> Exercise instructions:
Wherever the word "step" occurs in the listing, copy the whole line.

> Information supplied:

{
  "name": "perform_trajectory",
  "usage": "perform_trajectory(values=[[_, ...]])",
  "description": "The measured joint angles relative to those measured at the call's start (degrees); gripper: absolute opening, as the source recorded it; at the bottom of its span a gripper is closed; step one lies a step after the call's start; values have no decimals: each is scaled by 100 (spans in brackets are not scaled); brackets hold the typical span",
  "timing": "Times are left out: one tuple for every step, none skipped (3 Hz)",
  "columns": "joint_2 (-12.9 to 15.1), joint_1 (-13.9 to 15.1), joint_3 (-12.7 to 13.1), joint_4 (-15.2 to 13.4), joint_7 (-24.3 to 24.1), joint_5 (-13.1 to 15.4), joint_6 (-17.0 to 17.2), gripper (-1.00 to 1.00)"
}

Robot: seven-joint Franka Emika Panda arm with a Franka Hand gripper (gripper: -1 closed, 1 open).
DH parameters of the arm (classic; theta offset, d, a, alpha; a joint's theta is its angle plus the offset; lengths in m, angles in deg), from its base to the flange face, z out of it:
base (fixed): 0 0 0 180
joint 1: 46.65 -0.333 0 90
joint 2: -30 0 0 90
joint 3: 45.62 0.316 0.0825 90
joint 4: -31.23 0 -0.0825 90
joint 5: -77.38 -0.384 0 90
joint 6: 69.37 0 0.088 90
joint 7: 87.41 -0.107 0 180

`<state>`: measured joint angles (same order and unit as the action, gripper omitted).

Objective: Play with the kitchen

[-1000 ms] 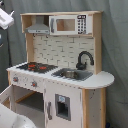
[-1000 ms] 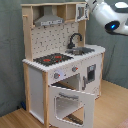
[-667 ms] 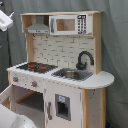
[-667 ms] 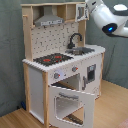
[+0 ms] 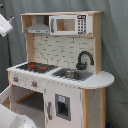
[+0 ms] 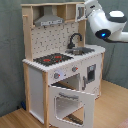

> Solution to this exercise:
  "description": "The measured joint angles relative to those measured at the call's start (degrees); gripper: absolute opening, as the source recorded it; at the bottom of its span a gripper is closed; step one lies a step after the call's start; values have no decimals: each is scaled by 100 (spans in brackets are not scaled); brackets hold the typical span",
  "timing": "Times are left out: one tuple for every step, none skipped (3 Hz)",

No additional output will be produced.